• DATA EXTRACT:

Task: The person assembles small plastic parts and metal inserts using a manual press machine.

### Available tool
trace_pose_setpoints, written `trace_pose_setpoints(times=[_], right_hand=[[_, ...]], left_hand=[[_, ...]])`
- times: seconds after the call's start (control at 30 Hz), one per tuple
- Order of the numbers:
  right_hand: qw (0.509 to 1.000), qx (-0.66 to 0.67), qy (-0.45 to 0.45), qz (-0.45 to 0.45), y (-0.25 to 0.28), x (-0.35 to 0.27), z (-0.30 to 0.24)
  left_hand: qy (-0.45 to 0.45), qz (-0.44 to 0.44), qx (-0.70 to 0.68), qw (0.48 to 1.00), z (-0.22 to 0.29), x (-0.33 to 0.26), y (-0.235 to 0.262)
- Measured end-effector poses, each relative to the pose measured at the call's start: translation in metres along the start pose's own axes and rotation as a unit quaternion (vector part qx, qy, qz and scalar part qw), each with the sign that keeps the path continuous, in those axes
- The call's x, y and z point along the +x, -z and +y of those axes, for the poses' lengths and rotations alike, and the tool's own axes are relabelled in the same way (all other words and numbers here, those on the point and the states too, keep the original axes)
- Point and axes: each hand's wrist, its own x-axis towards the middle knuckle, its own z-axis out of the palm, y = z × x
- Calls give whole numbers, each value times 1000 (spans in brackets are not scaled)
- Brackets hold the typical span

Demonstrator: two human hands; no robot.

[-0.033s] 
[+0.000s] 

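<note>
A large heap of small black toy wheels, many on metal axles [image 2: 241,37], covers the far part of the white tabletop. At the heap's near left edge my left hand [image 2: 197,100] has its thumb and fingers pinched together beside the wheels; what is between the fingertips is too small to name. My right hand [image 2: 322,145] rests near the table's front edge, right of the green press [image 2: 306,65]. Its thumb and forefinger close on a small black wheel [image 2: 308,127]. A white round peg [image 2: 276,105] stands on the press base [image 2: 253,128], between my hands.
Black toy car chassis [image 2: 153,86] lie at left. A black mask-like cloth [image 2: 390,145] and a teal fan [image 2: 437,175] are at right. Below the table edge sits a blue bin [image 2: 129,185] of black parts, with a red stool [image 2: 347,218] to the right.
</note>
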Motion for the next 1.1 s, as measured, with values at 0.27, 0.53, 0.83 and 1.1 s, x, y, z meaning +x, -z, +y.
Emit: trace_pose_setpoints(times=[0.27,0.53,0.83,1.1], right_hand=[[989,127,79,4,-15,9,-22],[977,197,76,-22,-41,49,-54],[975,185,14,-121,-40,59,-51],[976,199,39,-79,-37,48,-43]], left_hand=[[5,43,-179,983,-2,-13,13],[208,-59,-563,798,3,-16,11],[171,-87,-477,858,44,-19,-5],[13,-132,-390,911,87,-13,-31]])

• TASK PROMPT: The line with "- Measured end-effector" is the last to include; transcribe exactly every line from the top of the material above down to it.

• REPLY TO THE EXERCISE:
Task: The person assembles small plastic parts and metal inserts using a manual press machine.

### Available tool
trace_pose_setpoints, written `trace_pose_setpoints(times=[_], right_hand=[[_, ...]], left_hand=[[_, ...]])`
- times: seconds after the call's start (control at 30 Hz), one per tuple
- Order of the numbers:
  right_hand: qw (0.509 to 1.000), qx (-0.66 to 0.67), qy (-0.45 to 0.45), qz (-0.45 to 0.45), y (-0.25 to 0.28), x (-0.35 to 0.27), z (-0.30 to 0.24)
  left_hand: qy (-0.45 to 0.45), qz (-0.44 to 0.44), qx (-0.70 to 0.68), qw (0.48 to 1.00), z (-0.22 to 0.29), x (-0.33 to 0.26), y (-0.235 to 0.262)
- Measured end-effector poses, each relative to the pose measured at the call's start: translation in metres along the start pose's own axes and rotation as a unit quaternion (vector part qx, qy, qz and scalar part qw), each with the sign that keeps the path continuous, in those axes

The response to this exercise has been given in full.